| Work task |
From the entries below, output the line with "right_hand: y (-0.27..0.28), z" and each following line up to and including the line with "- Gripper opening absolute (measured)", exactly as written.

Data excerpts
---*---

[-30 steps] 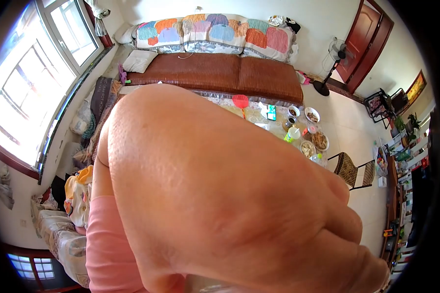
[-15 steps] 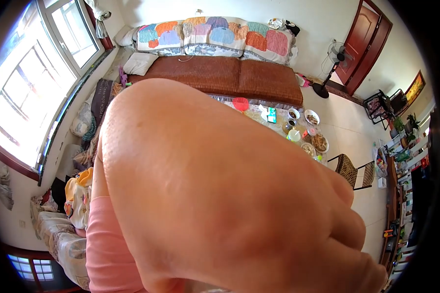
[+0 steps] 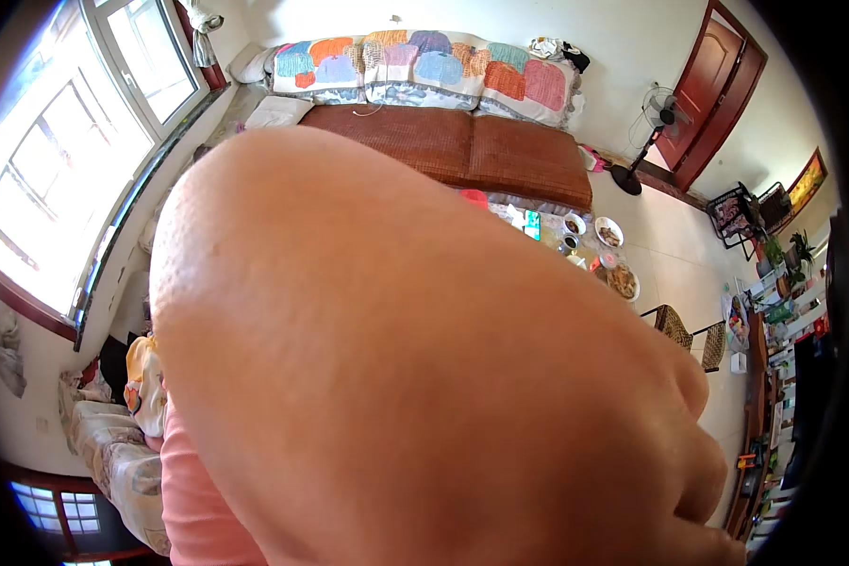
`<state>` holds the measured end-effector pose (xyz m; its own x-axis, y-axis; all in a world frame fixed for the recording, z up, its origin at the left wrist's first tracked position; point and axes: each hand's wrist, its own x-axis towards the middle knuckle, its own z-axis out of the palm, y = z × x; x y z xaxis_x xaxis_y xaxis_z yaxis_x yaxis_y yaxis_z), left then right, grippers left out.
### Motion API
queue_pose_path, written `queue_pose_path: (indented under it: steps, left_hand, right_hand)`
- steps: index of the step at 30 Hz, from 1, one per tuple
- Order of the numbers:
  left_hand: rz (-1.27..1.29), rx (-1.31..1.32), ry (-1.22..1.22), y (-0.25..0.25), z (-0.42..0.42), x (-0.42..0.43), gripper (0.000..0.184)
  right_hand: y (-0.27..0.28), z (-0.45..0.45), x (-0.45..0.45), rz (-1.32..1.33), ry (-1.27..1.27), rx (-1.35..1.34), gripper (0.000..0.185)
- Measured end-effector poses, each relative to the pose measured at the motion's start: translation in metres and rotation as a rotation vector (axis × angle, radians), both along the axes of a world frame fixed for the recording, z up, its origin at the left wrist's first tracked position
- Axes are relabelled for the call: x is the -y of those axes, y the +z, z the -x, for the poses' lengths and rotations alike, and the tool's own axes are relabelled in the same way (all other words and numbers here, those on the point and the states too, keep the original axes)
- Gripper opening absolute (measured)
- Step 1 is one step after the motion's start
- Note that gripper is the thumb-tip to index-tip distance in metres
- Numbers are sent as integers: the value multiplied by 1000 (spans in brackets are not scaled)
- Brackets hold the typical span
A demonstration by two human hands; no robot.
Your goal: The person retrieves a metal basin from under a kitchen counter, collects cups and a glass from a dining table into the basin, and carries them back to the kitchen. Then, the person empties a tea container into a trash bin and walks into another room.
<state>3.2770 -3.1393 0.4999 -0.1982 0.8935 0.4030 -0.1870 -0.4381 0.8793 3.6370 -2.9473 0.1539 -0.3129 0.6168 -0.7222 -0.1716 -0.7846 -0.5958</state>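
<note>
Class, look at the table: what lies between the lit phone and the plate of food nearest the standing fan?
One small white bowl with dark food in it lies between the phone and the plate, as the head view shows.

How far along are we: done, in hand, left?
Done: nothing I can confirm; a plate of food and a phone lie beyond the arm, no hand seen on them. In hand: the left hand looms close to the camera, fingertips hidden, so can't tell if it holds anything. Left: can't tell; the right hand is out of view.
</note>
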Motion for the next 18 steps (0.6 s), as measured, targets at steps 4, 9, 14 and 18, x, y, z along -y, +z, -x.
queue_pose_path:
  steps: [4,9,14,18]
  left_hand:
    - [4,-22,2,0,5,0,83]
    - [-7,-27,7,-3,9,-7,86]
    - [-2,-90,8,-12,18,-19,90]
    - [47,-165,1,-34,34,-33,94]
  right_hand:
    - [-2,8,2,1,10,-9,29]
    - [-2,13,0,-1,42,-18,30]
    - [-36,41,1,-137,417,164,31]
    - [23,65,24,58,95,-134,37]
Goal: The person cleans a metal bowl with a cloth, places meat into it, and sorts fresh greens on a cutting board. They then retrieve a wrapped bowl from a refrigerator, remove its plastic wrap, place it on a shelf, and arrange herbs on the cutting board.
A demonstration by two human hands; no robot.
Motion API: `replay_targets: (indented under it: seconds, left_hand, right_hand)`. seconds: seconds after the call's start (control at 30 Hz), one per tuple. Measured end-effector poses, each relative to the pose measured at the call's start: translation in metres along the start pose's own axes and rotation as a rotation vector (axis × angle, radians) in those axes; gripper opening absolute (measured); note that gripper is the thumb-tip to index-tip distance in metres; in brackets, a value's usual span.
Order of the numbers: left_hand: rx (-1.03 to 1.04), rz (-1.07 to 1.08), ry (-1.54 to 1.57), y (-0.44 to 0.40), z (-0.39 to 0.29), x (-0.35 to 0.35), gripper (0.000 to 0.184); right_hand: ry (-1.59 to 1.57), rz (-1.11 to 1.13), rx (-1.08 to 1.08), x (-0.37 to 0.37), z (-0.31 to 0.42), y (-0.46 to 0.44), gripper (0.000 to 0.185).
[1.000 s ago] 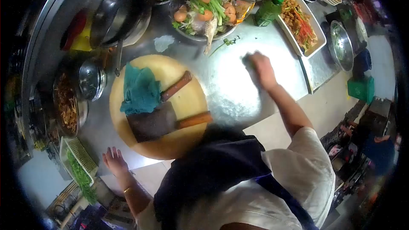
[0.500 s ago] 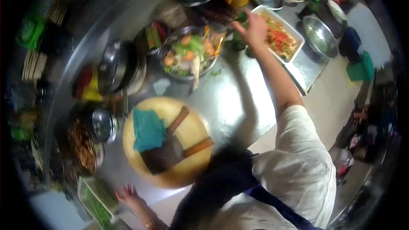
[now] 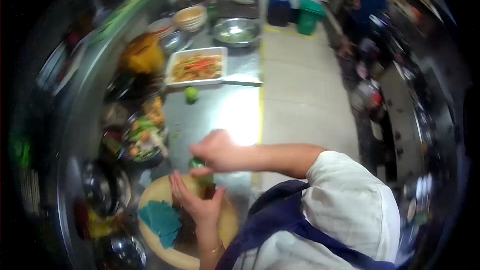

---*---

| Answer for the task |
  right_hand: y (-0.27..0.28), z (-0.45..0.45), x (-0.45..0.45), rz (-1.32..1.33), ry (-1.27..1.27), rx (-1.35..1.34), gripper (0.000..0.185)
- Measured end-effector poses, each relative to the pose measured at the motion's start: translation in metres and rotation as a rotation vector (axis × angle, radians), both along the axes of a world frame fixed for the recording, z up, its origin at the left wrist's first tracked position
- Axes are relabelled for the call: x is the -y of those axes, y the +z, z the -x, for the poses' lengths and rotations alike, and the tool's own axes are relabelled in the same way (all other words and numbers here, those on the point and the states too, keep the original axes)
- Gripper opening absolute (measured)

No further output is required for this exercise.